▶ _EXERCISE DESCRIPTION_:
Find every line in the records below that holds the word "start" and copy it.

▶ _EXTRACTED INFORMATION_:

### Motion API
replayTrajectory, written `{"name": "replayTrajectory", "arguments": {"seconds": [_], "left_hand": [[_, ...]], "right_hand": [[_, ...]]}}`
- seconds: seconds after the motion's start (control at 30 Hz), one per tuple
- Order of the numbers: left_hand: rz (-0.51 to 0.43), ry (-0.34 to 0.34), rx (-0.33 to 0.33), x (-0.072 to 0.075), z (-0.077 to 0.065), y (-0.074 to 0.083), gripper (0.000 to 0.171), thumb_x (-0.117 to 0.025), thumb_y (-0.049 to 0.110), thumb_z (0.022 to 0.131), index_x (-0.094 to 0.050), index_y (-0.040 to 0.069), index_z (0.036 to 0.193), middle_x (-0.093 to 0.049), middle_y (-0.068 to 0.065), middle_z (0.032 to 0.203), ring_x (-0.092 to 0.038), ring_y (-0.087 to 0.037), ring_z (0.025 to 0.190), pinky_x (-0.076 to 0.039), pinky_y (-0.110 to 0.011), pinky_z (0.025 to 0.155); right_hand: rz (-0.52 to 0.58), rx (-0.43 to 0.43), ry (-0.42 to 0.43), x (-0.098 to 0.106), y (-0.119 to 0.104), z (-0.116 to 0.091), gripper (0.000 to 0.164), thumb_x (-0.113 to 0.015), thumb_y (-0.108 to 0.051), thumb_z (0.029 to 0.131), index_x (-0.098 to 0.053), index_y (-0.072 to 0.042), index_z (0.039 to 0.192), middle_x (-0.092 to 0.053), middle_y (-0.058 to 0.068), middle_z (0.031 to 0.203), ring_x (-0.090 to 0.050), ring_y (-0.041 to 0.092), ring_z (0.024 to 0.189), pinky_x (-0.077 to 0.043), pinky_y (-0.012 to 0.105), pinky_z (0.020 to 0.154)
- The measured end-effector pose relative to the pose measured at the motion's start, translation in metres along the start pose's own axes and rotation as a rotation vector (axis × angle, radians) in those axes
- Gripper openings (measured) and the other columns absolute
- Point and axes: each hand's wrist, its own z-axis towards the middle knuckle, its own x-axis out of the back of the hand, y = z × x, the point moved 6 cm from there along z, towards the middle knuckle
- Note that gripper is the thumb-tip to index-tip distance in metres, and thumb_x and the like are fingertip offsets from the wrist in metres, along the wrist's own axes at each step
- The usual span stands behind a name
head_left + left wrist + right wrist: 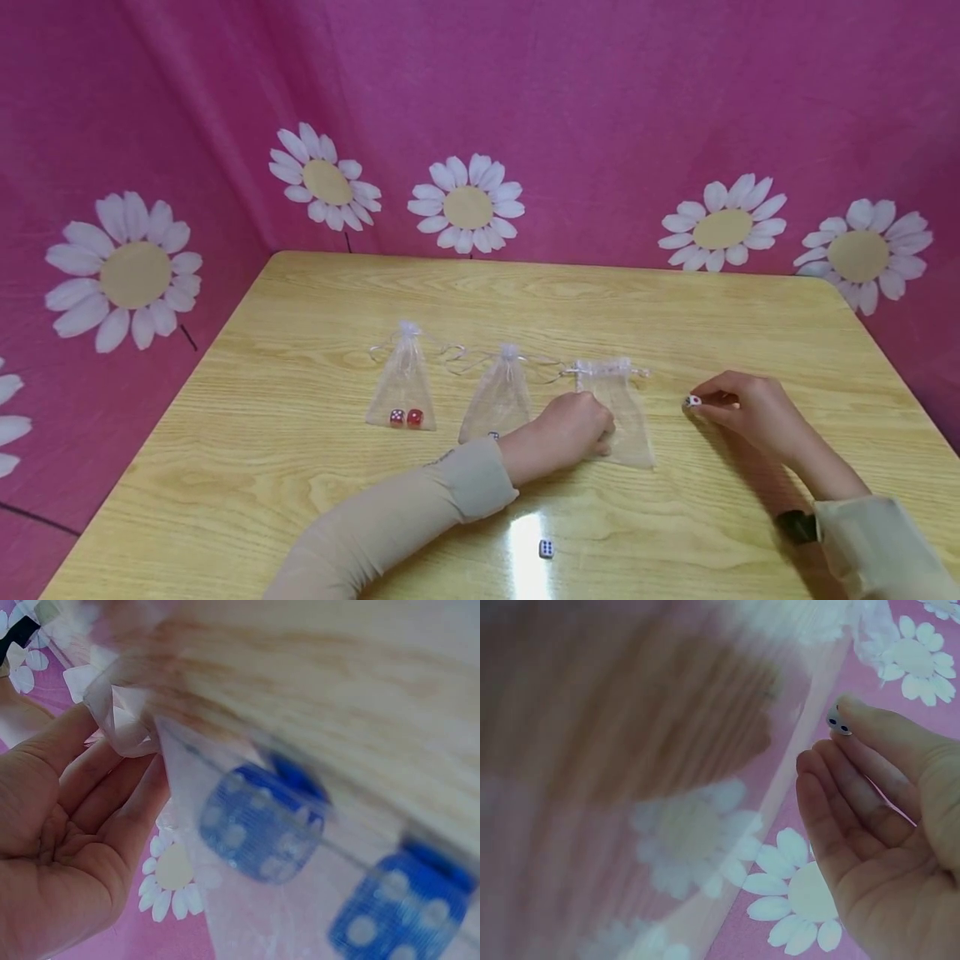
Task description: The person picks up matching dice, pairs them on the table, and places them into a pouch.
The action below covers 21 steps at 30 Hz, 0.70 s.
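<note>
My left hand (566, 429) reaches over the lower left side of a flat, sheer white drawstring pouch (632, 429), and in the left wrist view its thumb and fingers pinch the thin fabric (133, 724). Off to the right, my right hand (761, 412) pinches a small white die (694, 401) between thumb and fingertips, just beyond the pouch; dark pips show on the die in the right wrist view. Beside the left forearm lies a second pouch (495, 404), drawn closed. Blue dice (259, 825) with white pips show through sheer fabric near the left hand.
A third pouch (401, 379), cinched at the top, lies at left with red dice (415, 417) inside. One white die (547, 548) sits near the front of the wooden table (225, 467). Behind it hangs a pink flowered cloth (570, 100).
</note>
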Motion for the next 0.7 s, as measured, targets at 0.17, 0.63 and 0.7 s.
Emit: {"name": "replayTrajectory", "arguments": {"seconds": [0.17,0.63,0.7], "left_hand": [[0.004,-0.003,0.009,0.001,0.0,0.0,0.022,-0.074,0.03,0.087,-0.067,0.016,0.071,-0.066,0.008,0.069,-0.045,-0.001,0.059,-0.045,-0.013,0.058],[0.009,-0.004,0.001,0.0,0.0,-0.001,0.031,-0.073,0.031,0.087,-0.057,0.017,0.065,-0.056,0.01,0.062,-0.04,-0.001,0.057,-0.043,-0.013,0.056],[-0.002,-0.004,0.004,0.0,0.0,-0.001,0.033,-0.074,0.031,0.087,-0.055,0.017,0.064,-0.052,0.009,0.061,-0.04,-0.002,0.057,-0.042,-0.013,0.056]], "right_hand": [[0.036,-0.037,-0.018,0.0,-0.005,-0.006,0.016,-0.081,-0.009,0.077,-0.076,-0.01,0.092,-0.074,0.003,0.087,-0.054,-0.014,0.074,-0.053,0.015,0.063],[0.151,0.0,0.06,0.008,-0.051,-0.017,0.021,-0.081,-0.011,0.079,-0.074,-0.026,0.091,-0.073,-0.009,0.087,-0.061,-0.011,0.08,-0.049,0.004,0.074],[0.159,0.035,0.073,0.01,-0.062,-0.02,0.024,-0.081,-0.009,0.078,-0.074,-0.028,0.091,-0.072,-0.012,0.087,-0.062,-0.011,0.08,-0.048,0.004,0.074]]}}
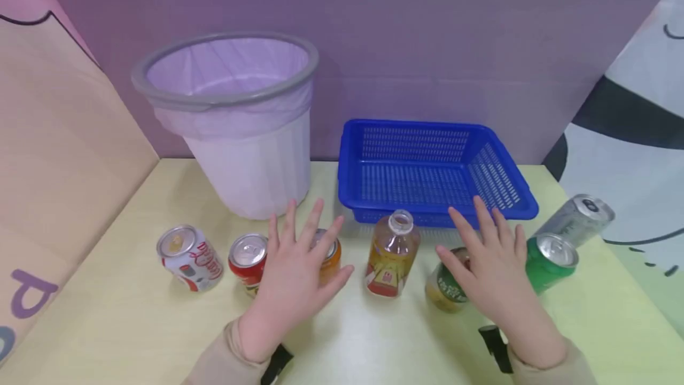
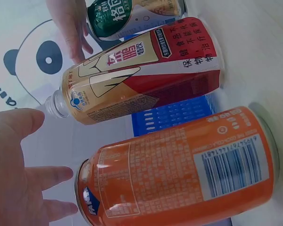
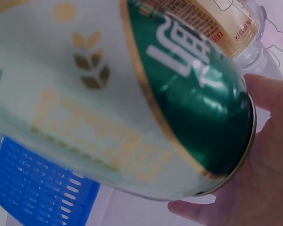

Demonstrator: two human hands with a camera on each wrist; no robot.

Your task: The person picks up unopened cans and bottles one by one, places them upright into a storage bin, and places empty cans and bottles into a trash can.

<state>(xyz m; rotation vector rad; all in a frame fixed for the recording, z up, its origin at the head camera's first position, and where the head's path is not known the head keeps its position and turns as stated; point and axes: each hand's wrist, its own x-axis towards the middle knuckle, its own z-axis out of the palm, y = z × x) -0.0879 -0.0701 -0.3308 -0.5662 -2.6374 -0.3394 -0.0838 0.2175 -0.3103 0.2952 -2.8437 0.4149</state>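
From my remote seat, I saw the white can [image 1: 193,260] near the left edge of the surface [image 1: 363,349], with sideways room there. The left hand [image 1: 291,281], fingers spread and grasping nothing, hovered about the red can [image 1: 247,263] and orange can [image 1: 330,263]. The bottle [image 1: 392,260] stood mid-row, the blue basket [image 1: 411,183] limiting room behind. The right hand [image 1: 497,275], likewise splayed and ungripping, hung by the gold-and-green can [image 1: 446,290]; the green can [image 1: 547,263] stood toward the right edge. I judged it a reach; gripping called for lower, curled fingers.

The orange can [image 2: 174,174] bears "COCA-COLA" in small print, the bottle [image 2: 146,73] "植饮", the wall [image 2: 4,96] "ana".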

▶ _FINISHED TASK_:
- seconds: seconds after the motion's start (control at 30 Hz), one per tuple
- The measured end-effector pose relative to the pose measured at the motion's start, translation in metres along the start pose's own axes and rotation as a rotation vector (axis × angle, radians) in those axes

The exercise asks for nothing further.